What needs to be done: Exact copies of the records below are needed, free of pictures.

(Beginning of Data for this task)

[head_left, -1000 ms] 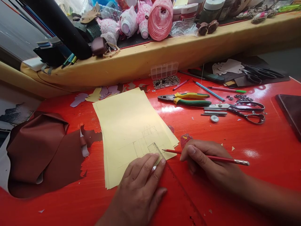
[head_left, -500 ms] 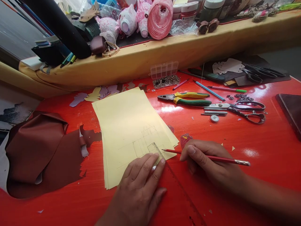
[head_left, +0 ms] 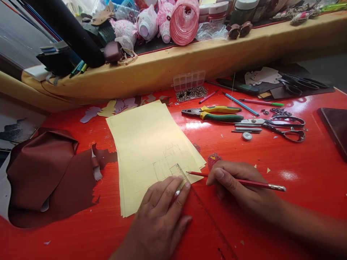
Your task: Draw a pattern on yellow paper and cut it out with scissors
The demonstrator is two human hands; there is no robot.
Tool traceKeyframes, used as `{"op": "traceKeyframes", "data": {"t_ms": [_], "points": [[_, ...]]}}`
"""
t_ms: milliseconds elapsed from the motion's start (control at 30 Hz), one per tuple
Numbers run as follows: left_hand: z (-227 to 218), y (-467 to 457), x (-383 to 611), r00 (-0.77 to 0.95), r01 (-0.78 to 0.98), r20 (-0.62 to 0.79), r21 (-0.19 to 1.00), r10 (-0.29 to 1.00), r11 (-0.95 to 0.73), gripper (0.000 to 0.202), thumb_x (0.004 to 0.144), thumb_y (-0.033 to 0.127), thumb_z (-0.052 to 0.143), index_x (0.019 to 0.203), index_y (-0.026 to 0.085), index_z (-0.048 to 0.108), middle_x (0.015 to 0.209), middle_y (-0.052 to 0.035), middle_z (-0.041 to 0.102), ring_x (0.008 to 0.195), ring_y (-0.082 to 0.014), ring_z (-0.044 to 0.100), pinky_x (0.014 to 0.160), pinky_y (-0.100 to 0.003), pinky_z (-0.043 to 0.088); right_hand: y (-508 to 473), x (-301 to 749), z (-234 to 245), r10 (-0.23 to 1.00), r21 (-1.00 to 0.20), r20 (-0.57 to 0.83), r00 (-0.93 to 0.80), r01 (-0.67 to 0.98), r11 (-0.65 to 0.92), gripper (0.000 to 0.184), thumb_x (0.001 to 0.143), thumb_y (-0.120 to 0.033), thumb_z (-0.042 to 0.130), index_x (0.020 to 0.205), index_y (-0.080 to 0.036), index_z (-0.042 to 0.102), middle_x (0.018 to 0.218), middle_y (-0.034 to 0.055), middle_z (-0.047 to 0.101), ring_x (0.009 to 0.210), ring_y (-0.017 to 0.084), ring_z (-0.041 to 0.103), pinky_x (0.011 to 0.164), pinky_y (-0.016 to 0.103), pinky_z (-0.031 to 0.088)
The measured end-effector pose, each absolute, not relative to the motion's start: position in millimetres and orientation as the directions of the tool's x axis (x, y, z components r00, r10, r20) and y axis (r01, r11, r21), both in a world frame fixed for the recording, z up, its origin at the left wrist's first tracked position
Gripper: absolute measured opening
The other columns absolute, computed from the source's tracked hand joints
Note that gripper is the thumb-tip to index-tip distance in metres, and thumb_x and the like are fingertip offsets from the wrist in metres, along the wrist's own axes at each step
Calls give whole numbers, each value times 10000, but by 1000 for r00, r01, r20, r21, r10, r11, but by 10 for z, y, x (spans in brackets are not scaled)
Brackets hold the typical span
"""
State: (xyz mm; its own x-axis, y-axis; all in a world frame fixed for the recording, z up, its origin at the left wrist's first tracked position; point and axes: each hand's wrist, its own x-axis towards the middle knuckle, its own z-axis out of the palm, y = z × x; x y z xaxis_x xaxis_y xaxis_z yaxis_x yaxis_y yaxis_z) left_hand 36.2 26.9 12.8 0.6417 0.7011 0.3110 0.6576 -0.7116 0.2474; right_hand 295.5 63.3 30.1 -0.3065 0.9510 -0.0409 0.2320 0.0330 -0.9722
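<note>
Left hand [head_left: 162, 213] flat, fingers spread, pressing clear ruler [head_left: 179, 171] onto yellow paper stack [head_left: 146, 144] at its 5 o'clock corner (weight likely pins edge against slipping). Right hand [head_left: 238, 184] pinches red pencil [head_left: 264, 185] low, tip at ruler's 3 o'clock. Pliers [head_left: 214, 113] lie at 1 o'clock.

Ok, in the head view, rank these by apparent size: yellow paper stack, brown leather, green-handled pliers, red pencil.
1. yellow paper stack and brown leather: they look about alike, so not ranked apart.
2. red pencil, held in the right hand: longer than the pliers, but nearer the camera, so unsure.
3. green-handled pliers.
</note>
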Motion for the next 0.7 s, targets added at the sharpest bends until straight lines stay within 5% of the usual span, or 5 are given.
{"op": "traceKeyframes", "data": {"t_ms": [700], "points": [[121,259,361,637,666,306,243,707,-705,423,1098,250,520,1486,115,621,1462,-127,672,1376,-267,566,1192,-384,362,626,2935,318,937,-957,19,-348,265,118,525,1112,-611,499,898,-230,790,718,20,717,668,182,667,651,276,526]]}}
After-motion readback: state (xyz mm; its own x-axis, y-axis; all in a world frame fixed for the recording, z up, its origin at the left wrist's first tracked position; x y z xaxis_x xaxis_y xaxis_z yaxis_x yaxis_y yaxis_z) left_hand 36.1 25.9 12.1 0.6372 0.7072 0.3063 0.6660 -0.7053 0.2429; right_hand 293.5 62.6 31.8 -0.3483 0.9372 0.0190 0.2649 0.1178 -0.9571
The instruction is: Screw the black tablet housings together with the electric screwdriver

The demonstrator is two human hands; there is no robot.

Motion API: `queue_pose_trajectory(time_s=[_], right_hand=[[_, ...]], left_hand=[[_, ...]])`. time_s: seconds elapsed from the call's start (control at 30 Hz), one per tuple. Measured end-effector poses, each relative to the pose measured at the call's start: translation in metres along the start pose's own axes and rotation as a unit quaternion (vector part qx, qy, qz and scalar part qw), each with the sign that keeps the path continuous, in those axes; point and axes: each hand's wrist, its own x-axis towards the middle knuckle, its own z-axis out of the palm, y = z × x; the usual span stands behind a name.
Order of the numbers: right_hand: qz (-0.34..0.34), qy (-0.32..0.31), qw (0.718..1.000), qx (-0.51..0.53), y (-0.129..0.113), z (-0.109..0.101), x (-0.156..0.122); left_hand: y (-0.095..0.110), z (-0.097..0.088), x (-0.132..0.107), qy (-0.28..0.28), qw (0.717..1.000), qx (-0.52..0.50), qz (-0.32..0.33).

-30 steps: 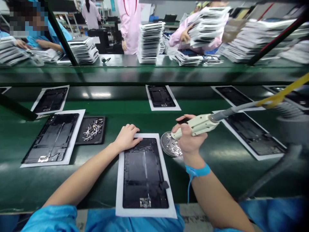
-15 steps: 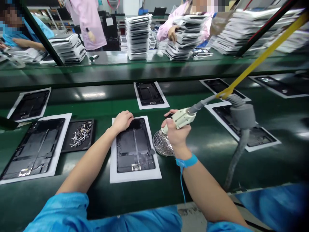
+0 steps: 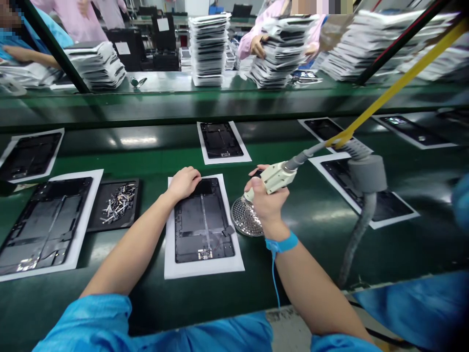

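A dark tablet housing (image 3: pixel 196 222) lies open side up on a white sheet (image 3: pixel 201 272) in front of me. My left hand (image 3: pixel 185 184) is at its top edge, fingers together and curled over that edge. Beside the housing, my right hand (image 3: pixel 270 200) is wrapped around a cream hand tool (image 3: pixel 277 177) joined to a grey hose (image 3: pixel 301 157). Under that hand is a round, dimpled metal dish (image 3: pixel 245 217), partly covered by it. The tool's front end is hidden behind my fingers. A blue wrist strap (image 3: pixel 283 244) is on my right wrist.
A black tray (image 3: pixel 132 215) of small loose parts stands to the left, beside another tablet housing (image 3: pixel 47 225). More housings on white sheets (image 3: pixel 245 152) lie farther back and right. A yellow strap (image 3: pixel 399 88) and thick grey hose (image 3: pixel 361 239) hang at right. Tall stacks (image 3: pixel 208 51) line the back.
My view has shifted slightly. The housings in the far row appear a little farther left. A person in pink at the back has moved left. Both my hands keep their holds.
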Motion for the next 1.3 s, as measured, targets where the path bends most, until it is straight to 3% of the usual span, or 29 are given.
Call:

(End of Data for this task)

Solution for this exercise:
[head_left, -1000 ms] 
[head_left, -500 ms] 
[head_left, +0 ms] 
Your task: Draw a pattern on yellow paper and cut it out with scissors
The demonstrator is two human hands; there is no robot.
Tool traceKeyframes, used as `{"op": "traceKeyframes", "data": {"t_ms": [_], "points": [[_, ...]]}}`
"""
t_ms: milliseconds elapsed from the motion's start (control at 30 Hz), one per tuple
Numbers run as follows: left_hand: z (-227 to 218), y (-467 to 457), x (-383 to 611), r00 (-0.77 to 0.95), r01 (-0.78 to 0.98), r20 (-0.62 to 0.79), r21 (-0.19 to 1.00), r10 (-0.29 to 1.00), r11 (-0.95 to 0.73), gripper (0.000 to 0.202), thumb_x (0.004 to 0.144), thumb_y (-0.033 to 0.127), thumb_z (-0.052 to 0.143), index_x (0.019 to 0.203), index_y (-0.026 to 0.085), index_z (-0.048 to 0.108), middle_x (0.015 to 0.209), middle_y (-0.052 to 0.035), middle_z (-0.041 to 0.102), ring_x (0.008 to 0.195), ring_y (-0.082 to 0.014), ring_z (-0.044 to 0.100), pinky_x (0.014 to 0.160), pinky_y (-0.100 to 0.003), pinky_z (-0.043 to 0.088); right_hand: y (-508 to 473), x (-301 to 749), z (-234 to 245), r10 (-0.23 to 1.00), r21 (-1.00 to 0.20), r20 (-0.57 to 0.83), r00 (-0.93 to 0.80), r01 (-0.67 to 0.98), r11 (-0.65 to 0.92), gripper (0.000 to 0.184), thumb_x (0.001 to 0.143), thumb_y (-0.120 to 0.033), thumb_z (-0.042 to 0.130), index_x (0.020 to 0.205), index_y (-0.080 to 0.036), index_z (-0.042 to 0.102), middle_x (0.018 to 0.218), middle_y (-0.034 to 0.055), middle_z (-0.047 to 0.101), ring_x (0.009 to 0.210), ring_y (-0.017 to 0.084), ring_z (-0.041 to 0.103), pinky_x (0.011 to 0.164), pinky_y (-0.016 to 0.103), pinky_z (-0.031 to 0.088)
The measured end-effector pose, each absolute, not relative to the motion's start: position in millimetres and orientation as the directions of the tool's x axis (x, y, z components r00, r10, r20) and y axis (r01, r11, r21), both in a world frame fixed for the recording, z up, its origin at the left wrist's first tracked position
Gripper: absolute measured opening
The other columns absolute, computed from the source's tracked hand joints
Note that gripper is the thumb-tip to index-tip distance in metres, and thumb_x and the like are fingertip offsets from the wrist in metres, along the wrist's own axes at each step
Calls give whole numbers, each value times 10000, but by 1000 for r00, r01, r20, r21, r10, r11, but by 10 for z, y, x (spans in brackets are not scaled)
Brackets hold the typical span
"""
State: (xyz mm; its own x-axis, y-axis; all in a world frame fixed for the recording, z up, its origin at the left wrist's first tracked position; point and axes: each hand's wrist, its own x-axis towards the middle knuckle, its own z-axis out of the palm, y = z × x; x y z xaxis_x xaxis_y xaxis_z yaxis_x yaxis_y yaxis_z) left_hand 36.2 26.9 12.8 0.6417 0.7011 0.3110 0.6576 -0.7116 0.2474; right_hand 295.5 63.3 30.1 -0.3065 0.9510 -0.0409 0.2320 0.0330 -0.9722
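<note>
Left hand [head_left: 162, 213] flat, fingers spread, pressing clear ruler [head_left: 179, 171] onto yellow paper stack [head_left: 146, 144] at its 5 o'clock corner (weight likely pins edge against slipping). Right hand [head_left: 238, 184] pinches red pencil [head_left: 264, 185] low, tip at ruler's 3 o'clock. Pliers [head_left: 214, 113] lie at 1 o'clock.

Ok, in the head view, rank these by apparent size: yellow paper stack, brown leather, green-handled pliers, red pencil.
1. yellow paper stack and brown leather: they look about alike, so not ranked apart.
2. red pencil, held in the right hand: longer than the pliers, but nearer the camera, so unsure.
3. green-handled pliers.
</note>
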Motion for the next 0.7 s, targets added at the sharpest bends until straight lines stay within 5% of the usual span, or 5 are given.
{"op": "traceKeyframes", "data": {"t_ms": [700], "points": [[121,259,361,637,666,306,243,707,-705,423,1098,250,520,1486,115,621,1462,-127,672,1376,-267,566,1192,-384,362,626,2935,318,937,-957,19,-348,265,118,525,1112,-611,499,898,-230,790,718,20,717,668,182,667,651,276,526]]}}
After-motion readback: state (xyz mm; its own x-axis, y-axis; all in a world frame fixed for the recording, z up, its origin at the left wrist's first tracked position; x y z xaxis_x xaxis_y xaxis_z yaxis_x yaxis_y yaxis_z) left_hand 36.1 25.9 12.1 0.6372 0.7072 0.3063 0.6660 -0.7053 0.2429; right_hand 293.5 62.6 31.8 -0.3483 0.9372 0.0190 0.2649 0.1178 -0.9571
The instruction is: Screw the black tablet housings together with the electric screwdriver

The demonstrator is two human hands; there is no robot.

Motion API: `queue_pose_trajectory(time_s=[_], right_hand=[[_, ...]], left_hand=[[_, ...]])`. time_s: seconds elapsed from the call's start (control at 30 Hz), one per tuple. Measured end-effector poses, each relative to the pose measured at the call's start: translation in metres along the start pose's own axes and rotation as a unit quaternion (vector part qx, qy, qz and scalar part qw), each with the sign that keeps the path continuous, in those axes; point and axes: each hand's wrist, its own x-axis towards the middle knuckle, its own z-axis out of the palm, y = z × x; the usual span stands behind a name.
Order of the numbers: right_hand: qz (-0.34..0.34), qy (-0.32..0.31), qw (0.718..1.000), qx (-0.51..0.53), y (-0.129..0.113), z (-0.109..0.101), x (-0.156..0.122); left_hand: y (-0.095..0.110), z (-0.097..0.088), x (-0.132..0.107), qy (-0.28..0.28), qw (0.717..1.000), qx (-0.52..0.50), qz (-0.32..0.33).

-30 steps: 
-15 steps: 
+0 steps: 

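A dark tablet housing (image 3: pixel 196 222) lies open side up on a white sheet (image 3: pixel 201 272) in front of me. My left hand (image 3: pixel 185 184) is at its top edge, fingers together and curled over that edge. Beside the housing, my right hand (image 3: pixel 270 200) is wrapped around a cream hand tool (image 3: pixel 277 177) joined to a grey hose (image 3: pixel 301 157). Under that hand is a round, dimpled metal dish (image 3: pixel 245 217), partly covered by it. The tool's front end is hidden behind my fingers. A blue wrist strap (image 3: pixel 283 244) is on my right wrist.
A black tray (image 3: pixel 132 215) of small loose parts stands to the left, beside another tablet housing (image 3: pixel 47 225). More housings on white sheets (image 3: pixel 245 152) lie farther back and right. A yellow strap (image 3: pixel 399 88) and thick grey hose (image 3: pixel 361 239) hang at right. Tall stacks (image 3: pixel 208 51) line the back.
My view has shifted slightly. The housings in the far row appear a little farther left. A person in pink at the back has moved left. Both my hands keep their holds.
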Motion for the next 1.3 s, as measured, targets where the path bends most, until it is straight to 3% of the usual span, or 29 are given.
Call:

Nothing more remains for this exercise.